The Rsb method compares EHH profiles of the same allele between pairs of populations42. This method was defined as the natural logarithm of the ratio between iESpop1 and iESpop2, where iES represent the integrated EHHS (site-specific EHH) for both alleles of each SNP within each population. Rsb was calculated between pairs of strains (AB, AC, and BC). This method requires no information of ancestral and derived alleles.
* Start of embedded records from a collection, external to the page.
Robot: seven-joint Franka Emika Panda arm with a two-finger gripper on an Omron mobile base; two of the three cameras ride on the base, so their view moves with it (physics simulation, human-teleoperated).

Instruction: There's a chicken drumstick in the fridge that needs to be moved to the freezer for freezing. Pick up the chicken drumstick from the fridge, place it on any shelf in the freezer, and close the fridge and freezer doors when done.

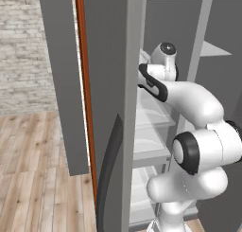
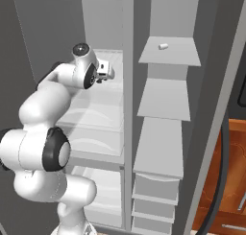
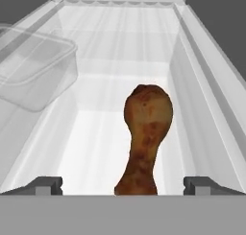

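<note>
The pincer (image 3: 123,185) hangs wide open inside the fridge (image 2: 98,109) with the chicken drumstick (image 3: 145,138) lying between its tips on the glass shelf, ungrasped, so lifting, the freezer (image 2: 166,99) and both doors remain.

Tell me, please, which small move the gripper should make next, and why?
Probably ease forward a little, then close. In the hand view the chicken drumstick lies on the glass shelf, its slim end between the open gripper fingertips, which stand wide apart and appear not to touch it yet.
</note>
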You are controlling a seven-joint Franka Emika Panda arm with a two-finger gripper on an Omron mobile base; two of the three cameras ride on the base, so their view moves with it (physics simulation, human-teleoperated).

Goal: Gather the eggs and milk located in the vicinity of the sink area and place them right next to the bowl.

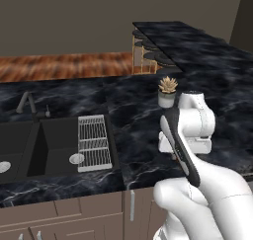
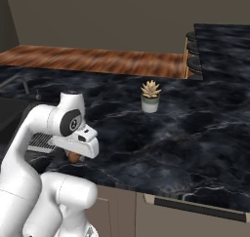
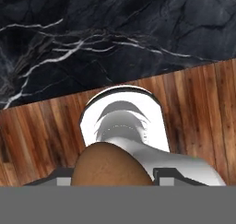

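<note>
Clearly our claw (image 2: 73,156) is clamped on the reddish-brown egg (image 3: 113,165), which sits between the fingers in the hand view and peeks out under the hand in the right base view. We hold it above the dark marble table (image 1: 143,115), just to the right of the sink (image 1: 49,145) and its white wire rack (image 1: 94,142). Beyond the sink to the right stands a small potted succulent (image 1: 167,92).

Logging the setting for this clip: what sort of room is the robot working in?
A home kitchen, rendered in simulation: a black marble counter with a recessed sink, a curved tap and cabinet doors below. A small potted plant stands on the counter.
</note>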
Positive values of Rsb indicate iESpop1 is greater than iESpop2, i.e., pop1 has longer haplotype than pop2, therefore suggest positive selection in the alternative population (pop1)25. Conversely, a negative score suggests positive selection in a reference population (pop2)25.
The third method used in this study is based on differences in allele frequencies between two populations by estimating the Fixation index, FST85. This approach was carried out using VCFtools software (version 0.1.15) using overlapping sliding windows (250 kb window size and 25kb step size). The window size was determined based on linkage disequilibrium (LD) decay analysis. We evaluated the same three pairs of strains (AB, AC, and BC). The FST-based approach does not directly indicate in which population selection is operating. Hence, our results were described in terms of the population pairs.
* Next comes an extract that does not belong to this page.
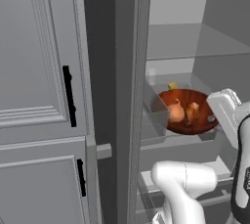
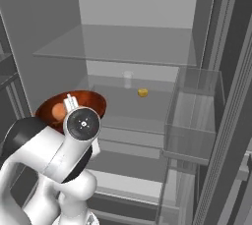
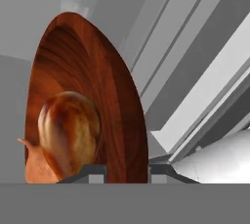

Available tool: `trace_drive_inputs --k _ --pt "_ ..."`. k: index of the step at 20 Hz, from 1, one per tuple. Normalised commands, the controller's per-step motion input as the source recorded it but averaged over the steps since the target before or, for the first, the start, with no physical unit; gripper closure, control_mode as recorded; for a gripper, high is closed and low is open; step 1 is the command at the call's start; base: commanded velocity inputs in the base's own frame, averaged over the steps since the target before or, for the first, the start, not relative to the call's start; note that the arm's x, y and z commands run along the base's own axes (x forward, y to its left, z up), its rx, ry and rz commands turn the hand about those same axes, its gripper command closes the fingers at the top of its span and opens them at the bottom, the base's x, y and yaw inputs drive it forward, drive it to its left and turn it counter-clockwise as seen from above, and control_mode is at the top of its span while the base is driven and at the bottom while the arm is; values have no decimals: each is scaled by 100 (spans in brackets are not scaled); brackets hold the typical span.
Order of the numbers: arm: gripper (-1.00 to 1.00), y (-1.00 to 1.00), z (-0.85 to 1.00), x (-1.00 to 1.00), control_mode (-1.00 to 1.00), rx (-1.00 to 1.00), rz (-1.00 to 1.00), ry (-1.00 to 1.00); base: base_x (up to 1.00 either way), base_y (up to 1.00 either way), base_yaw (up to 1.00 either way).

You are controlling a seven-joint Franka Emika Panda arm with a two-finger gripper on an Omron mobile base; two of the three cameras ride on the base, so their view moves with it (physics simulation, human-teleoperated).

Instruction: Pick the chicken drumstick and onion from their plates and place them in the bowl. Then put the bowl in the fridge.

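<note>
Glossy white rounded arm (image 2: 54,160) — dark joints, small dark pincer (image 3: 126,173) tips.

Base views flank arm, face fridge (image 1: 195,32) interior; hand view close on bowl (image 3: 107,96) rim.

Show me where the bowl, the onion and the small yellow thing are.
bowl (image 1: 183,101): left base view, inner back wall.
onion (image 1: 176,113): left base view, round body.
small yellow thing (image 2: 142,92): right base view, its middle.

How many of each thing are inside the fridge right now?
Bowl: 1
Onion: 1
Chicken drumstick: 1
Small yellow thing: 1
Clear cup-like thing: 1
Total: 5
</note>
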Motion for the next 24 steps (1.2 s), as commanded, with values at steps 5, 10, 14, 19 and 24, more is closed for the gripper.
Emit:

Candidate genes to selection
Identifying the causal variant at a site of selection is hard, but if SNPs on a selected haplotype are closely linked to a candidate gene, this information could be used as evidence of a potential sign of selection near that gene14. For methods based in EHH, candidate regions for selection were defined as those genomic positions containing SNPs with values of iHS and Rsb above the threshold. The threshold used to set the significance of iHS and Rsb methods corresponds to 7.4 (− log10(p value), accounting for Bonferroni correction). For the FST method, the top 0.5% of the windows distribution was chosen as the threshold used to determine SNP candidates for being under selection. In both cases, based on the LD decay previously estimated in these populations of Nile tilapia, we used a range of 250 kb around each SNP to explore for candidate genes under selection. The genes intersecting the candidate regions detected by iHS, Rsb and FST method, were considered a candidate to selection and detected using BEDTools86. Finally, the prediction of the functional effects of each SNP candidate to be under selection detected by the three methods (iHS, Rsb and FST) in the genome of Nile tilapia was predicted using SnpEff87.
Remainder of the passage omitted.